__Work instruction__. Below are some records; copy them word for word and drop the pictures.

(Saved data entries)
....
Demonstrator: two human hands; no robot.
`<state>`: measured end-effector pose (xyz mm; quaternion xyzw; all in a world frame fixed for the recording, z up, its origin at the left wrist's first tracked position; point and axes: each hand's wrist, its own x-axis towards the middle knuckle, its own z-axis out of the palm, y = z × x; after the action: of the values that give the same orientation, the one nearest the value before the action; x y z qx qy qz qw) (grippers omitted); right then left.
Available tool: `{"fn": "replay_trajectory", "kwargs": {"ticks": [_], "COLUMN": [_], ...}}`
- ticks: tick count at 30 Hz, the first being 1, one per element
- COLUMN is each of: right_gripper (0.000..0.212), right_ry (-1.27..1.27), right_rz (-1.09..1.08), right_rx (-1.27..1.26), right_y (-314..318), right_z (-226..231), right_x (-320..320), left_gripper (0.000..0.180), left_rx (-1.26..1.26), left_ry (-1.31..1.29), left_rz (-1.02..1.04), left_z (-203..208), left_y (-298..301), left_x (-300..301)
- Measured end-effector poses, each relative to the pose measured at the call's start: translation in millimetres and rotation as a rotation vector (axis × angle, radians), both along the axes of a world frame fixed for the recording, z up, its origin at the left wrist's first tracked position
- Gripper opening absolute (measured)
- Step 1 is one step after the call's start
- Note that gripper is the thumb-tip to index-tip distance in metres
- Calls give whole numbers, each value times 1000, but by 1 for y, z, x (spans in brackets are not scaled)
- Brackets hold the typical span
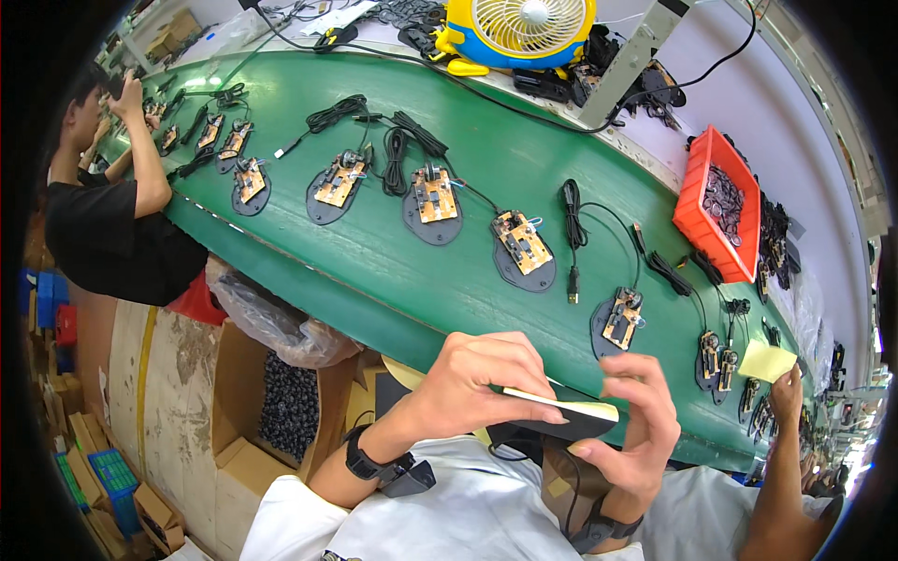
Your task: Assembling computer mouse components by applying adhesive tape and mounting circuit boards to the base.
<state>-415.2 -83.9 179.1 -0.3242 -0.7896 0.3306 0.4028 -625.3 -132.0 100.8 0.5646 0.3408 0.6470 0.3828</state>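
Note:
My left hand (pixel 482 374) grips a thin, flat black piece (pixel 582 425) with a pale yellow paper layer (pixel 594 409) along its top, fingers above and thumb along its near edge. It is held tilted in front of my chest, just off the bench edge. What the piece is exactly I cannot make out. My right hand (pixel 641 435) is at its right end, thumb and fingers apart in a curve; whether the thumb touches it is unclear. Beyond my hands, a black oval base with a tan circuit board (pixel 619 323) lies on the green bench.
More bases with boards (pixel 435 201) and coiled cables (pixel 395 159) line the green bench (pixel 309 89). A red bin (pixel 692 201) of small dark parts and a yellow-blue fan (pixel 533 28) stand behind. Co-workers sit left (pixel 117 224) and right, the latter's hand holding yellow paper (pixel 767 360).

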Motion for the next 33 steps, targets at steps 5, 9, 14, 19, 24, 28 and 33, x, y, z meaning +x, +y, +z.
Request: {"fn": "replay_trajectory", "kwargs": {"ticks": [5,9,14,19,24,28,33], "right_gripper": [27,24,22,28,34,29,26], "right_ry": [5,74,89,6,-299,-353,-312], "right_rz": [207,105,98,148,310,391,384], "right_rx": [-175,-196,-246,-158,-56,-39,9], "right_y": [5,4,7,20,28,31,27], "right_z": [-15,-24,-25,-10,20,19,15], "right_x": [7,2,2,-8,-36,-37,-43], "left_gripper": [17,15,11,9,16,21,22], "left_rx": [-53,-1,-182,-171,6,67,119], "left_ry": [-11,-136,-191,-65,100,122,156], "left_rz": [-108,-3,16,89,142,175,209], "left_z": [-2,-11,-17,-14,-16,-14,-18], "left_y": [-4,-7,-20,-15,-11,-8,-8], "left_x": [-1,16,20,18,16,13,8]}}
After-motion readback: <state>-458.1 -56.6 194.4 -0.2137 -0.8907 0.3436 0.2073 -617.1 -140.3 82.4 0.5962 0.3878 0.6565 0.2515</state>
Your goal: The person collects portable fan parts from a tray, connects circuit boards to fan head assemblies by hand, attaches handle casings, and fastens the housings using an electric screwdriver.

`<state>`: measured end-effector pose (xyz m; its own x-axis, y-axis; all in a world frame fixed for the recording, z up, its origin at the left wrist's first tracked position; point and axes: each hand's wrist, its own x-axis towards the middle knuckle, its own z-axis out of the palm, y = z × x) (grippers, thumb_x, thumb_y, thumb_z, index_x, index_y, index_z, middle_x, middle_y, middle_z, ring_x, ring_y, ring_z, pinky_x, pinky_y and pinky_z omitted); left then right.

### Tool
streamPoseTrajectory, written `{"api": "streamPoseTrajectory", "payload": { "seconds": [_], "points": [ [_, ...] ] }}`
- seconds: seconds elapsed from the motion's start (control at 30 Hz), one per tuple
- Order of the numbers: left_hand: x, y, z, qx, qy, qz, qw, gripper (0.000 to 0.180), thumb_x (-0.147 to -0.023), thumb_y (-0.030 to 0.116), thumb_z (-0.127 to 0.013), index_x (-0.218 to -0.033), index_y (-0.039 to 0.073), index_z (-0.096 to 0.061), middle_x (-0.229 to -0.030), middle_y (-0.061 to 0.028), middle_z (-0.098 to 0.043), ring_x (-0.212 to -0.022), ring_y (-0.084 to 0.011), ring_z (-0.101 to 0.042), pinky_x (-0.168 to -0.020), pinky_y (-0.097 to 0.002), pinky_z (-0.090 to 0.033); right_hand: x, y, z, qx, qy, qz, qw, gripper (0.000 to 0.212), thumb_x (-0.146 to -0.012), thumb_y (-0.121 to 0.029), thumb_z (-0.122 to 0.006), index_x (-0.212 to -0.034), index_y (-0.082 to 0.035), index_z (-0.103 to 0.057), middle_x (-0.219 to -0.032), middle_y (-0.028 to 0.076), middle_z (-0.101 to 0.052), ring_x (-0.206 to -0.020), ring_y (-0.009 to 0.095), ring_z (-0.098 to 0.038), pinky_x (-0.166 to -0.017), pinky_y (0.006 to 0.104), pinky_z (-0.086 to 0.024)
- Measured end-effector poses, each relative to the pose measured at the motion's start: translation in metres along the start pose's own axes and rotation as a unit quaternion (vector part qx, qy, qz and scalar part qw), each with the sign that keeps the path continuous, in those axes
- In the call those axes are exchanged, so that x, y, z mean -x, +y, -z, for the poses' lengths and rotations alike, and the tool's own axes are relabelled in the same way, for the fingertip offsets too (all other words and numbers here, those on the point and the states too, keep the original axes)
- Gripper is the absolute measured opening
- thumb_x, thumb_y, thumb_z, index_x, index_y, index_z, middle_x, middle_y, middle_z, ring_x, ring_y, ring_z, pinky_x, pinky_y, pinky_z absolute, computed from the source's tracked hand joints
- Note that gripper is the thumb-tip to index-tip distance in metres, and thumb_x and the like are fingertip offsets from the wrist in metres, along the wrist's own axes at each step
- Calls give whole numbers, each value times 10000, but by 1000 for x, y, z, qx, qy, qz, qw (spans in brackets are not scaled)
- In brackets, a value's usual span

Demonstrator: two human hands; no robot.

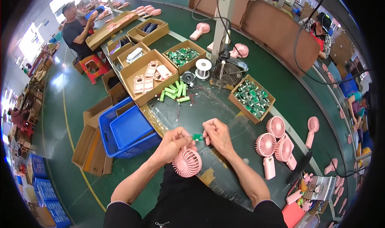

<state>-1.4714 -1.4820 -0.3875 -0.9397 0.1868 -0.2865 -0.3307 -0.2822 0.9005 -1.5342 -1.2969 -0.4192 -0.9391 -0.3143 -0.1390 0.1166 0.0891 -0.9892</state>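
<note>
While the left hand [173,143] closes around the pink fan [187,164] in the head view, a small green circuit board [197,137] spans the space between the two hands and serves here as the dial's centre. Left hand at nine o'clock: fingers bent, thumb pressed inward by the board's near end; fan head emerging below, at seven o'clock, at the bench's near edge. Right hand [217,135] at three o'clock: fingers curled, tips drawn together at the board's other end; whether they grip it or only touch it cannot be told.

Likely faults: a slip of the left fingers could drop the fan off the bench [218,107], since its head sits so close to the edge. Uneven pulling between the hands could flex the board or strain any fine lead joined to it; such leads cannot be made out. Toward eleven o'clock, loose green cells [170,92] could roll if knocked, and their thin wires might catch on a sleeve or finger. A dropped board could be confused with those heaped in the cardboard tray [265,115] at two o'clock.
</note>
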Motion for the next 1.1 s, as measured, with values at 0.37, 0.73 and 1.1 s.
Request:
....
__Answer space__.
Demonstrator: two human hands; no robot.
`<state>`: measured end-effector pose (xyz mm; quaternion xyzw; all in a world frame fixed for the recording, z up, its origin at the left wrist's first tracked position; point and axes: each hand's wrist, its own x-axis towards the middle knuckle, its own z-axis out of the palm, y = z × x; after the action: of the values that give the same orientation, the one nearest the value before the action; x y z qx qy qz qw) (grippers omitted); right then left.
Available tool: `{"fn": "replay_trajectory", "kwargs": {"ticks": [_], "COLUMN": [_], ...}}`
- ticks: tick count at 30 Hz, the first being 1, one per element
- COLUMN is each of: right_gripper (0.000..0.212), right_ry (-1.27..1.27), right_rz (-1.09..1.08), right_rx (-1.27..1.26), right_y (-314..318), right_z (-226..231), right_x (-320..320), left_gripper (0.000..0.180), left_rx (-1.26..1.26), left_ry (-1.31..1.29), left_rz (-1.02..1.04), left_z (-203..208), left_y (-298..301), left_x (-300..301)
- Measured end-effector poses, each relative to the pose measured at the call's start: translation in millimetres and rotation as a rotation vector (axis × angle, radians), both along the axes of a world frame fixed for the recording, z up, its origin at the left wrist's first tracked position
- Gripper opening absolute (measured)
- Step 1 is one step after the call's start
- Note that gripper is the thumb-tip to index-tip distance in metres
- Calls give whole numbers, each value times 1000, but by 1 for y, z, x (spans in brackets are not scaled)
- Brackets hold the typical span
Your task: Assembling computer mouse components by applying adhesive tape and mounting circuit boards to the base.
<state>-415.2 -83.9 179.1 -0.3242 -0.7896 0.3306 0.4028 -625.3 -132.0 100.8 0.5646 0.3408 0.6470 0.3828</state>
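Note:
My left hand (pixel 482 374) grips a thin, flat black piece (pixel 582 425) with a pale yellow paper layer (pixel 594 409) along its top, fingers above and thumb along its near edge. It is held tilted in front of my chest, just off the bench edge. What the piece is exactly I cannot make out. My right hand (pixel 641 435) is at its right end, thumb and fingers apart in a curve; whether the thumb touches it is unclear. Beyond my hands, a black oval base with a tan circuit board (pixel 619 323) lies on the green bench.
More bases with boards (pixel 435 201) and coiled cables (pixel 395 159) line the green bench (pixel 309 89). A red bin (pixel 692 201) of small dark parts and a yellow-blue fan (pixel 533 28) stand behind. Co-workers sit left (pixel 117 224) and right, the latter's hand holding yellow paper (pixel 767 360).
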
Motion for the next 33 steps, targets at steps 5, 9, 14, 19, 24, 28 and 33, x, y, z meaning +x, +y, +z.
Request: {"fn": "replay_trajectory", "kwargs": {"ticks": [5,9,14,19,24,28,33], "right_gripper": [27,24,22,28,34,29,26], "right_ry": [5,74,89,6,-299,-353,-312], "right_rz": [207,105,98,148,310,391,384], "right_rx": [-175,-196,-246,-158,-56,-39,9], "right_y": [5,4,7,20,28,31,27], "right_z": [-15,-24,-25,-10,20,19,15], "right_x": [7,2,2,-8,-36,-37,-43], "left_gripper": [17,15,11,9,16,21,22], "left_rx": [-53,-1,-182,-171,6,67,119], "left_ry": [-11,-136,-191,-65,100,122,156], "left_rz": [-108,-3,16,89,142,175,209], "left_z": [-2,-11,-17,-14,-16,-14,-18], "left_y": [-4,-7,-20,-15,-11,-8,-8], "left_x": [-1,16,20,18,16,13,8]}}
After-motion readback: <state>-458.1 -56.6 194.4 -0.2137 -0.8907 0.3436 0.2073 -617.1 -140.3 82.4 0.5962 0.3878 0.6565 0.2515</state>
Your goal: The person collects portable fan parts from a tray, connects circuit boards to fan head assemblies by hand, attaches handle casings, and fastens the housings using an electric screwdriver.

`<state>`: measured end-effector pose (xyz m; its own x-axis, y-axis; all in a world frame fixed for the recording, z up, its origin at the left wrist's first tracked position; point and axes: each hand's wrist, its own x-axis towards the middle knuckle, its own z-axis out of the palm, y = z × x) (grippers, thumb_x, thumb_y, thumb_z, index_x, index_y, index_z, middle_x, middle_y, middle_z, ring_x, ring_y, ring_z, pinky_x, pinky_y and pinky_z omitted); left then right.

### Tool
streamPoseTrajectory, written `{"api": "streamPoseTrajectory", "payload": { "seconds": [_], "points": [ [_, ...] ] }}`
- seconds: seconds elapsed from the motion's start (control at 30 Hz), one per tuple
- Order of the numbers: left_hand: x, y, z, qx, qy, qz, qw, gripper (0.000 to 0.180), thumb_x (-0.147 to -0.023), thumb_y (-0.030 to 0.116), thumb_z (-0.127 to 0.013), index_x (-0.218 to -0.033), index_y (-0.039 to 0.073), index_z (-0.096 to 0.061), middle_x (-0.229 to -0.030), middle_y (-0.061 to 0.028), middle_z (-0.098 to 0.043), ring_x (-0.212 to -0.022), ring_y (-0.084 to 0.011), ring_z (-0.101 to 0.042), pinky_x (-0.168 to -0.020), pinky_y (-0.097 to 0.002), pinky_z (-0.090 to 0.033); right_hand: x, y, z, qx, qy, qz, qw, gripper (0.000 to 0.212), thumb_x (-0.146 to -0.012), thumb_y (-0.121 to 0.029), thumb_z (-0.122 to 0.006), index_x (-0.212 to -0.034), index_y (-0.082 to 0.035), index_z (-0.103 to 0.057), middle_x (-0.219 to -0.032), middle_y (-0.028 to 0.076), middle_z (-0.101 to 0.052), ring_x (-0.206 to -0.020), ring_y (-0.009 to 0.095), ring_z (-0.098 to 0.038), pinky_x (-0.166 to -0.017), pinky_y (0.006 to 0.104), pinky_z (-0.086 to 0.024)
- Measured end-effector poses, each relative to the pose measured at the motion's start: translation in metres along the start pose's own axes and rotation as a unit quaternion (vector part qx, qy, qz and scalar part qw), each with the sign that keeps the path continuous, in those axes
- In the call those axes are exchanged, so that x, y, z mean -x, +y, -z, for the poses' lengths and rotations alike, and the tool's own axes are relabelled in the same way, for the fingertip offsets too (all other words and numbers here, those on the point and the states too, keep the original axes)
- Gripper is the absolute measured opening
- thumb_x, thumb_y, thumb_z, index_x, index_y, index_z, middle_x, middle_y, middle_z, ring_x, ring_y, ring_z, pinky_x, pinky_y, pinky_z absolute, computed from the source's tracked hand joints
- Note that gripper is the thumb-tip to index-tip distance in metres, and thumb_x and the like are fingertip offsets from the wrist in metres, along the wrist's own axes at each step
- Calls give whole numbers, each value times 10000, but by 1000 for x, y, z, qx, qy, qz, qw (spans in brackets are not scaled)
- In brackets, a value's usual span

Demonstrator: two human hands; no robot.


<state>-1.4714 -1.4820 -0.3875 -0.9397 0.1868 -0.2865 -0.3307 -0.2822 0.9005 -1.5342 -1.2969 -0.4192 -0.9391 -0.3143 -0.1390 0.1166 0.0891 -0.9892</state>
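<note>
While the left hand [173,143] closes around the pink fan [187,164] in the head view, a small green circuit board [197,137] spans the space between the two hands and serves here as the dial's centre. Left hand at nine o'clock: fingers bent, thumb pressed inward by the board's near end; fan head emerging below, at seven o'clock, at the bench's near edge. Right hand [217,135] at three o'clock: fingers curled, tips drawn together at the board's other end; whether they grip it or only touch it cannot be told.

Likely faults: a slip of the left fingers could drop the fan off the bench [218,107], since its head sits so close to the edge. Uneven pulling between the hands could flex the board or strain any fine lead joined to it; such leads cannot be made out. Toward eleven o'clock, loose green cells [170,92] could roll if knocked, and their thin wires might catch on a sleeve or finger. A dropped board could be confused with those heaped in the cardboard tray [265,115] at two o'clock.
</note>
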Motion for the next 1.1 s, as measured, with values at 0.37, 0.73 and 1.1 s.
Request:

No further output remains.